While there is risk of shorter-term volatility given the inherent nature of the commodity cycle, the Company believes the long-term fundamentals for the U.S. nitrogen fertilizer industry remain intact. The Nitrogen Fertilizer Segment views the anticipated combination of (i) increasing global population, (ii) decreasing arable land per capita, (iii) continued evolution to more protein-based diets in developing countries, (iv) sustained use of corn and soybeans as feedstock for the domestic production of ethanol and other renewable fuels, and (v) positioning at the lower end of the global cost curve should provide a solid foundation for nitrogen fertilizer producers in the U.S. over the longer term.

Corn and soybeans are two major crops planted by farmers in North America. Corn crops result in the depletion of the amount of nitrogen within the soil in which it is grown, which in turn, results in the need for this nutrient to be replenished after each growing cycle. Unlike corn, soybeans are able to obtain most of their own nitrogen through a process known as “N fixation.” As such, upon harvesting of soybeans, the soil retains a certain amount of nitrogen which results in lower demand for nitrogen fertilizer for the following corn planting cycle. Due to these factors, nitrogen fertilizer consumers generally operate a balanced corn-soybean rotational planting cycle as shown by the chart presented below as of September 30, 2023.

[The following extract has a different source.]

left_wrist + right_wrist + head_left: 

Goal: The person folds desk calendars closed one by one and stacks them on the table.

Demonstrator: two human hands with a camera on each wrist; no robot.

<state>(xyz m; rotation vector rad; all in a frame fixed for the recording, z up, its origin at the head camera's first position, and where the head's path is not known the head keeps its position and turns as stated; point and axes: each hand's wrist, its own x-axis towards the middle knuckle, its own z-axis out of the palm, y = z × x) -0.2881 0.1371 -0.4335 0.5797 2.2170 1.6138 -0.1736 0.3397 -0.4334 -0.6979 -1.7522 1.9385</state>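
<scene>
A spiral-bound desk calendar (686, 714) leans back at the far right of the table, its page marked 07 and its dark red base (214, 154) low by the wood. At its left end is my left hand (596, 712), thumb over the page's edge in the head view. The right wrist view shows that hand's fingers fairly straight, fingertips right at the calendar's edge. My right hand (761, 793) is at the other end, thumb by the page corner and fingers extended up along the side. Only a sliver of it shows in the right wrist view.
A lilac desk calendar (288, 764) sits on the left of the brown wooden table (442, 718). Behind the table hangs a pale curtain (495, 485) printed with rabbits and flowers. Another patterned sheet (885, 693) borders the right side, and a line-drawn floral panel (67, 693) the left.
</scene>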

The relationship between the total acres planted for both corn and soybeans has a direct impact on the overall demand for nitrogen products, as the market and demand for nitrogen increases with increased corn acres and decreases with increased soybean acres. Additionally, an estimated 12.5 billion pounds of soybean oil is expected to be used in producing cleaner renewable fuels in marketing year 2023/2024. Multiple refiners have announced renewable diesel expansion projects for 2023 and beyond, which will only increase the demand for soybeans and potentially for corn and canola.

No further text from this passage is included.